• SUPPLIED DATA
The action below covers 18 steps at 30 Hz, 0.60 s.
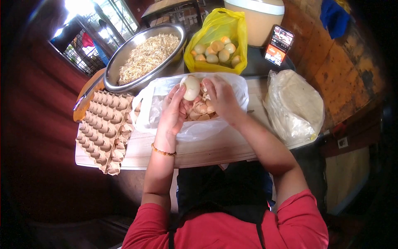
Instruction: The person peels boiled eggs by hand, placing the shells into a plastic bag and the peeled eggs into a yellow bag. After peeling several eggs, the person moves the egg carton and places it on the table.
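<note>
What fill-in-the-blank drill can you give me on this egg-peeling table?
1. The left hand holds an egg over the white bag, which contains broken ____.
2. The yellow bag behind it holds peeled ____.
3. The egg tray lies to the ____ of the white bag.
Missing words: shells; eggs; left.

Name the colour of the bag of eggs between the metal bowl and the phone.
Yellow; the bag shows best in the head view.
</note>
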### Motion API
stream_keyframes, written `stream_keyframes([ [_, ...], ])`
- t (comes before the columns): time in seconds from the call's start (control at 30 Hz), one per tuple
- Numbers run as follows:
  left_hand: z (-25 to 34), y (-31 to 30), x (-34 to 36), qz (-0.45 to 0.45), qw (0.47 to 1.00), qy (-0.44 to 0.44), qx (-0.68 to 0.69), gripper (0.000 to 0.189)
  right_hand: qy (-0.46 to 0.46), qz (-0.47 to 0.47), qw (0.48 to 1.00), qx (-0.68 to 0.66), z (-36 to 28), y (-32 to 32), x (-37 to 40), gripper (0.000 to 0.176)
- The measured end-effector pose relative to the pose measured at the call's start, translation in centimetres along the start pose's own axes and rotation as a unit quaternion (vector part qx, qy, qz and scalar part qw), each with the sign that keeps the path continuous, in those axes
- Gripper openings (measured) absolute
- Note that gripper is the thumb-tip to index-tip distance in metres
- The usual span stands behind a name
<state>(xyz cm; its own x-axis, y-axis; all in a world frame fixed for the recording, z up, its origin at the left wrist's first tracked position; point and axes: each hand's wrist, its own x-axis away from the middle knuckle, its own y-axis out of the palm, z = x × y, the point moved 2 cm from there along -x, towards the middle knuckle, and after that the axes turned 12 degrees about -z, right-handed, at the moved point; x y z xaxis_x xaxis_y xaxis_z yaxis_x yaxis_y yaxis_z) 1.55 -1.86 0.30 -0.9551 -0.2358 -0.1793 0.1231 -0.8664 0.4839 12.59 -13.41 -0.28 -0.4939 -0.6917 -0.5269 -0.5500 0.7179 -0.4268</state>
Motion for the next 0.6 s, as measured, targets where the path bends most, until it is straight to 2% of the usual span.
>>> stream_keyframes([
  [0.1, -0.4, -0.3, -0.1, 0.024, 0.999, 0.026, -0.035, 0.033, -0.023, -0.024, 0.999, 0.000, -0.9, 0.1, 0.1, 0.029],
  [0.17, -0.9, 0.1, -0.2, 0.027, 0.998, 0.029, -0.053, 0.034, -0.002, -0.012, 0.999, -0.030, -1.2, 0.2, 0.2, 0.032],
  [0.23, -1.1, 0.9, -0.3, 0.059, 0.991, 0.068, -0.097, 0.036, -0.004, -0.008, 0.999, -0.034, -1.3, 0.3, 0.3, 0.032],
  [0.33, -1.4, 1.0, -0.2, 0.042, 0.985, 0.091, -0.141, 0.028, -0.011, -0.007, 0.999, -0.044, -1.3, 0.4, 0.2, 0.033],
  [0.6, -1.4, 1.1, -0.1, 0.042, 0.981, 0.092, -0.166, 0.032, -0.019, -0.008, 1.000, -0.020, -1.0, 0.4, 0.2, 0.030],
])
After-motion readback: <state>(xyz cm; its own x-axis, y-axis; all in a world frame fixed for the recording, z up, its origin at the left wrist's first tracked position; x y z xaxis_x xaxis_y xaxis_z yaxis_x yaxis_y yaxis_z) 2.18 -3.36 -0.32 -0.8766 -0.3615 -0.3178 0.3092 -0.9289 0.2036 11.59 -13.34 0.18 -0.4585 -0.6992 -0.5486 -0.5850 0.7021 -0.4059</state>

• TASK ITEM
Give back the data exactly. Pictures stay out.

• ANSWER SPACE
The action below covers 18 steps at 30 Hz, 0.60 s.
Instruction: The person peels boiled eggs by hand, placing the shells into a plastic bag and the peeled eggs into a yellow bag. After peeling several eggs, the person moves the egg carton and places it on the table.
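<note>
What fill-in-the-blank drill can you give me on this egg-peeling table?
1. The left hand holds an egg over the white bag, which contains broken ____.
2. The yellow bag behind it holds peeled ____.
3. The egg tray lies to the ____ of the white bag.
Missing words: shells; eggs; left.

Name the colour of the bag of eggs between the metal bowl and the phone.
Yellow; the bag shows best in the head view.
</note>
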### Motion API
stream_keyframes, written `stream_keyframes([ [_, ...], ])`
- t (comes before the columns): time in seconds from the call's start (control at 30 Hz), one per tuple
- Numbers run as follows:
  left_hand: z (-25 to 34), y (-31 to 30), x (-34 to 36), qz (-0.45 to 0.45), qw (0.47 to 1.00), qy (-0.44 to 0.44), qx (-0.68 to 0.69), gripper (0.000 to 0.189)
  right_hand: qy (-0.46 to 0.46), qz (-0.47 to 0.47), qw (0.48 to 1.00), qx (-0.68 to 0.66), z (-36 to 28), y (-32 to 32), x (-37 to 40), gripper (0.000 to 0.176)
- The measured end-effector pose relative to the pose measured at the call's start, translation in centimetres along the start pose's own axes and rotation as a unit quaternion (vector part qx, qy, qz and scalar part qw), each with the sign that keeps the path continuous, in those axes
- Gripper openings (measured) absolute
- Note that gripper is the thumb-tip to index-tip distance in metres
- The usual span stands behind a name
<state>(xyz cm; its own x-axis, y-axis; all in a world frame fixed for the recording, z up, its origin at the left wrist's first tracked position; point and axes: each hand's wrist, its own x-axis away from the middle knuckle, its own y-axis out of the palm, z = x × y, the point moved 2 cm from there along -x, towards the middle knuckle, and after that the axes turned 12 degrees about -z, right-handed, at the moved point; x y z xaxis_x xaxis_y xaxis_z yaxis_x yaxis_y yaxis_z) 1.55 -1.86 0.30 -0.9551 -0.2358 -0.1793 0.1231 -0.8664 0.4839 12.59 -13.41 -0.28 -0.4939 -0.6917 -0.5269 -0.5500 0.7179 -0.4268</state>
Motion for the next 0.6 s, as measured, targets where the path bends most, until it is straight to 2% of the usual span.
>>> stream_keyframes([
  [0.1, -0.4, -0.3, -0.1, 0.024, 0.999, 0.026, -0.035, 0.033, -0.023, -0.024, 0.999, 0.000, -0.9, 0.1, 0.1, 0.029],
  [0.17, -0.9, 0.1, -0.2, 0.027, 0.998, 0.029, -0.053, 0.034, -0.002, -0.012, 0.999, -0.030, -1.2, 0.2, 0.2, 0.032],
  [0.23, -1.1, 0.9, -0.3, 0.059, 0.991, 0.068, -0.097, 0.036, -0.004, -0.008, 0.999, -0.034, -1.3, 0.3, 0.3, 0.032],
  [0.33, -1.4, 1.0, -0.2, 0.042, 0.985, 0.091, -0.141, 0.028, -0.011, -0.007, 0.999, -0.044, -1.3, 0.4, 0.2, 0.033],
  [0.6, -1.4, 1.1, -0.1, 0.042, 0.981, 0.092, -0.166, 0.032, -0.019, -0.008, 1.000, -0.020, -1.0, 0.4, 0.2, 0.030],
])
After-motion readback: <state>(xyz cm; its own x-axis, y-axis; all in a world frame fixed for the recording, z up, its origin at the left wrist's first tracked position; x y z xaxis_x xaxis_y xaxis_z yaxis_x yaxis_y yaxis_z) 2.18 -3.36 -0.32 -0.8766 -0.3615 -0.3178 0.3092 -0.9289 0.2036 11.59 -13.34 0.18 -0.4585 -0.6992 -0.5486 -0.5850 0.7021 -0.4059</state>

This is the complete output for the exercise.